Task details — Looking through the listing that follows, count every line with the string "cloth" and state the number alone.

Segment Start: Raw data

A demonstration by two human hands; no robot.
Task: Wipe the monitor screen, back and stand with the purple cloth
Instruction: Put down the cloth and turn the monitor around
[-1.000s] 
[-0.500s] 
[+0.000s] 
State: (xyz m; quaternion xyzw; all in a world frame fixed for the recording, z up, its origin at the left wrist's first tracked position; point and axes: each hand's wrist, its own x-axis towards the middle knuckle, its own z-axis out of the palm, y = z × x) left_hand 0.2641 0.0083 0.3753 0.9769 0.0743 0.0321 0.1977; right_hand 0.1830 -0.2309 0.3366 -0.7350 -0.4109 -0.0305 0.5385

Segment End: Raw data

Written solution — 2